In last week’s recap we asked:  “Has the Fed solved all the market’s problems in 1 speech?”

Thus far the market says yes!  As Guns n Roses preached – all we need is a little “patience”.  Four up days followed by a nominal down day Friday had the market following it’s normal pattern the past nearly 30 years – jumping whenever the Federal Reserve hints (or essentially says outright) it is here for the markets.   And in case you missed it the prior Friday, Chairman Powell came back out Thursday to reiterate the news – so…so… so… patient!

Fed Chairman Jerome Powell reinforced that message Thursday during a discussion at the Economic Club of Washington where he said that the central bank will be “flexible” and “patient” on the monetary policy.

The minutes from the recent Federal Reserve meeting were likewise “dovish”:

The release of Fed minutes revealed that some central-bank officials hard reservations about an interest-rate increase last month due to market volatility, though policy makers voted unanimously in favor of the move. They also recommended the Fed should be “patient” and stressed that “a relatively limited amount of additional tightening” is appropriate.

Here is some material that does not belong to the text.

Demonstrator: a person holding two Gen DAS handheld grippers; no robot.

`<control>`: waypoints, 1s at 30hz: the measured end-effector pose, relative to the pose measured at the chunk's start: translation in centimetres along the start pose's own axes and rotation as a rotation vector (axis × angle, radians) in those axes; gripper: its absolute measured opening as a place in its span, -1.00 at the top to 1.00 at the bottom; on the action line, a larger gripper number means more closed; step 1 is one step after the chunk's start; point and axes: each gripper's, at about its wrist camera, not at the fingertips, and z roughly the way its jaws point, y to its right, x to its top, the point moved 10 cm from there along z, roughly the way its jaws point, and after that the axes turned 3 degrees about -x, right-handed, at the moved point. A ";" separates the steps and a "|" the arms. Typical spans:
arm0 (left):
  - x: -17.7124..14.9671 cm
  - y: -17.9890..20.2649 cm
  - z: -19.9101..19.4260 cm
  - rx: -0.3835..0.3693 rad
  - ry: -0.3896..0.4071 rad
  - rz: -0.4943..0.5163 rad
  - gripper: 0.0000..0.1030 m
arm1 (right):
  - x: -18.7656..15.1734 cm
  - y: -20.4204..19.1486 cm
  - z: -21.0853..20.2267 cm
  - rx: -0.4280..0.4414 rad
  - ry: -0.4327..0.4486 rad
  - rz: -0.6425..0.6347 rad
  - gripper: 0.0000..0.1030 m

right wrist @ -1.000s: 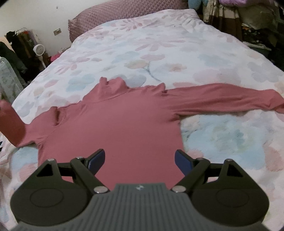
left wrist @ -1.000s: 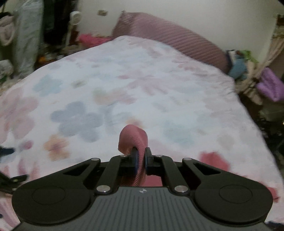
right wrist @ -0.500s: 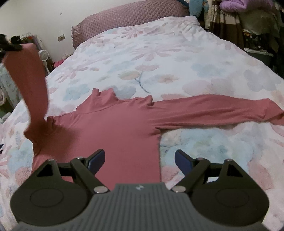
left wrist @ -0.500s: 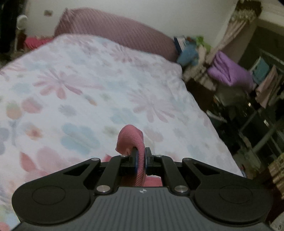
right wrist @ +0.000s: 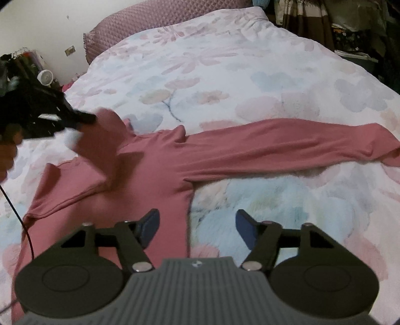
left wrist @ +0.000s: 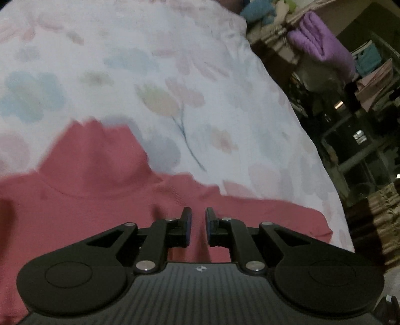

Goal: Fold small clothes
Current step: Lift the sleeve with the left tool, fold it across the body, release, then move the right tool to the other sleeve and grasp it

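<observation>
The pink top is spread mid-frame; the left gripper is slightly parted (nothing pinched), the right gripper is held wide apart

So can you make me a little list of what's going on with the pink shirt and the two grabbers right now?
place: bed with a flowery blanket
shirt: pink long-sleeved top, lying flat on the blanket
left sleeve: folded across the chest
right sleeve: stretched straight out to the side
left gripper: fingers slightly apart, nothing between them, over the shirt
right gripper: fingers wide apart, empty, above the shirt's right edge
pillow: pink, at the head of the bed
</observation>
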 end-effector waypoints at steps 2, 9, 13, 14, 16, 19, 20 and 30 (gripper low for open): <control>-0.5 0.4 0.9 -0.045 -0.022 -0.015 0.37 | 0.5 -0.2 0.5 -0.003 -0.002 -0.010 -0.17; 0.1 -2.0 -3.2 -0.014 0.029 0.052 0.29 | 2.7 -1.9 2.1 0.040 -0.002 -0.047 0.08; 1.0 -6.6 -7.9 0.113 0.105 0.077 0.26 | 4.0 -5.1 3.1 0.091 0.013 -0.105 0.11; 0.9 -8.0 -9.1 0.146 0.123 0.075 0.26 | 4.5 -6.3 3.5 0.105 0.020 -0.125 0.11; 0.7 -11.1 -11.5 0.192 0.168 0.038 0.22 | 5.2 -8.0 4.2 0.121 0.024 -0.145 0.11; -0.1 -16.3 -14.2 0.228 0.205 -0.089 0.17 | 6.4 -10.2 5.5 0.122 0.021 -0.169 0.11; -0.3 -17.6 -14.6 0.228 0.211 -0.129 0.17 | 6.8 -10.8 6.1 0.113 0.019 -0.176 0.11; -0.2 -22.9 -12.1 0.138 0.264 -0.345 0.17 | 8.3 -13.4 10.4 0.079 -0.040 -0.185 0.11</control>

“The backdrop for stocks is positive, with earnings growth still projected to be healthy, while the Fed looks like it is pausing,” Michael Arone, chief investment strategist for State Street Global Advisors, told MarketWatch.

“Stocks are loving that central bank policy appears to be in an ultra-dovish mode,” wrote Edward Moya, chief market strategist at Oanda, in a note. “Inflation is low and under control and the main catalyst for the Fed’s ability to be patient.”

In economic news ISM services slowed much like manufacturing did the prior week with a reading of 57.6 from 60.6 in November – that is still highly expansionary.

For the week the S&P 500 gained 2.5% and the NASDAQ 3.5%.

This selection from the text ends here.